• **Problem to work on**:
Transcribe the full listing exactly.

• **Given material**:
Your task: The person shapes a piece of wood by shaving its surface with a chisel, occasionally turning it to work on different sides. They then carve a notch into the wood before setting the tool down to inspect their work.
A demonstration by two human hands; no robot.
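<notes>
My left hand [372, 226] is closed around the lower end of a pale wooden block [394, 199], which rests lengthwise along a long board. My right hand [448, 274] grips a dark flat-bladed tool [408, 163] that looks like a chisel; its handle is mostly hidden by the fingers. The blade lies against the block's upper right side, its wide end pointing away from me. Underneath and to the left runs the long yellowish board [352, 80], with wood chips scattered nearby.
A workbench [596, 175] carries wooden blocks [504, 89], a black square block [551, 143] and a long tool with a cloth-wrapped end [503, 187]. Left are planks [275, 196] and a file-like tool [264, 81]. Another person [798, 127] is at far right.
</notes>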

• **Answer for the task**:
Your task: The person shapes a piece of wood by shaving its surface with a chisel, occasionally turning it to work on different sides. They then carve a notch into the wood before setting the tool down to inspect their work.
A demonstration by two human hands; no robot.
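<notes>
My left hand [372, 226] is closed around the lower end of a pale wooden block [394, 199], which rests lengthwise along a long board. My right hand [448, 274] grips a dark flat-bladed tool [408, 163] that looks like a chisel; its handle is mostly hidden by the fingers. The blade lies against the block's upper right side, its wide end pointing away from me. Underneath and to the left runs the long yellowish board [352, 80], with wood chips scattered nearby.
A workbench [596, 175] carries wooden blocks [504, 89], a black square block [551, 143] and a long tool with a cloth-wrapped end [503, 187]. Left are planks [275, 196] and a file-like tool [264, 81]. Another person [798, 127] is at far right.
</notes>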

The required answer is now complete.